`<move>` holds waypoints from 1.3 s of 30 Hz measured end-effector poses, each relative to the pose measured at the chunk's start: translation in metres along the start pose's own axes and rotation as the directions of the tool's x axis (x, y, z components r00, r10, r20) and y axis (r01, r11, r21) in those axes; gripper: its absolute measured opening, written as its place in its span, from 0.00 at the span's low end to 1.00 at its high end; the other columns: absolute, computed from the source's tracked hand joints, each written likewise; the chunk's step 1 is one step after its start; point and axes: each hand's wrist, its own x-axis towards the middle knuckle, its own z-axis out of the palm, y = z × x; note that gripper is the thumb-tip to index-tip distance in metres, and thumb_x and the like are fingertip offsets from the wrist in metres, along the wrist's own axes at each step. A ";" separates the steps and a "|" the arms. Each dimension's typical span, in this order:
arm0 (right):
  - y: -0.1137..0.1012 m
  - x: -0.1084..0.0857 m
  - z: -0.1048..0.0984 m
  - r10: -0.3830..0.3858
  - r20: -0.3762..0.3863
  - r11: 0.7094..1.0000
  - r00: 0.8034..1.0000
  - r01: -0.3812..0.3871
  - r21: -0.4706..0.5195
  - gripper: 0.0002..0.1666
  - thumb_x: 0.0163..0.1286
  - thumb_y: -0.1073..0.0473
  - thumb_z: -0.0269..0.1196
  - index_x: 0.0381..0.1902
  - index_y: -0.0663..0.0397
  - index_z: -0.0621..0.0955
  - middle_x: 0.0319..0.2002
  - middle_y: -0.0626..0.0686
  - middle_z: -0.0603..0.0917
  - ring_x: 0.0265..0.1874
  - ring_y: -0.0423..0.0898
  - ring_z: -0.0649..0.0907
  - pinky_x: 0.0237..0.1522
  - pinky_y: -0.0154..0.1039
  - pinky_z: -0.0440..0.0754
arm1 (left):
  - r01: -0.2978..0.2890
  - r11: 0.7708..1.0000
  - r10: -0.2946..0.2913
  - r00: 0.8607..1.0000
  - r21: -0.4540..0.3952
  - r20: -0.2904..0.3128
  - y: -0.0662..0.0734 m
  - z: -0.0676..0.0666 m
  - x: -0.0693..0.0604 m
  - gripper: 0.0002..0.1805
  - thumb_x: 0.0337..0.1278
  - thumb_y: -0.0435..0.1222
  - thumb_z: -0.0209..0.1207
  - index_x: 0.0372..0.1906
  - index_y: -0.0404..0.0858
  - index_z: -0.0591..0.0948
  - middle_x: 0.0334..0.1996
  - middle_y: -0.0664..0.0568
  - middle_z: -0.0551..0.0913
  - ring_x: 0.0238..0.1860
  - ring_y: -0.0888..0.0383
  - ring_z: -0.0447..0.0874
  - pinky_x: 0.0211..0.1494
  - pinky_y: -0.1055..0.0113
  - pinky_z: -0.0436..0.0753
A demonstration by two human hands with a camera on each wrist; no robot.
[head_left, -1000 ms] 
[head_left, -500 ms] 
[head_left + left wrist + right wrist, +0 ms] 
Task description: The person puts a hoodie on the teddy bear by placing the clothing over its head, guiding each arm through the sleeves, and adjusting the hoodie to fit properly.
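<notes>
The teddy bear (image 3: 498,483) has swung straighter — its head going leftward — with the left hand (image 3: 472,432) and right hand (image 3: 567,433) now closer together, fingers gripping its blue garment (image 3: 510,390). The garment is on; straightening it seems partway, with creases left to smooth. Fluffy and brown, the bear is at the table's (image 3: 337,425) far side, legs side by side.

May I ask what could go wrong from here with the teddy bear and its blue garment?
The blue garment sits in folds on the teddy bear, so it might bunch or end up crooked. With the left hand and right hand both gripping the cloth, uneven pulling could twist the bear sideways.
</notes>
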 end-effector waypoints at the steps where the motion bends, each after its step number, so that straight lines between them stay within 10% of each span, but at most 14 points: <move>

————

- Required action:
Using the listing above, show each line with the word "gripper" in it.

- Finished exercise:
`<move>` holds waypoints from 1.3 s of 30 Hz measured end-effector poses, each relative to the pose measured at the chunk's start: translation in metres along the start pose's own axes and rotation as the directions of the tool's x axis (x, y, z components r00, r10, r20) and y axis (r01, r11, r21) in those axes; gripper: its absolute measured opening, written as its place in its span, from 0.00 at the span's low end to 1.00 at its high end; the other columns: absolute, computed from the source's tracked hand joints, each written likewise; the chunk's step 1 is one step after its start; point and axes: each hand's wrist, its own x-axis towards the middle knuckle, its own z-axis out of the palm, y = z × x; note that gripper is the thumb-tip to index-tip distance in metres, and thumb_x and the like are fingertip offsets from the wrist in metres, along the wrist's own axes at each step. A ";" separates the steps and a "|" the arms. Each dimension's typical span, in this order:
  - gripper: 0.0002..0.1666
  - gripper: 0.0002..0.1805

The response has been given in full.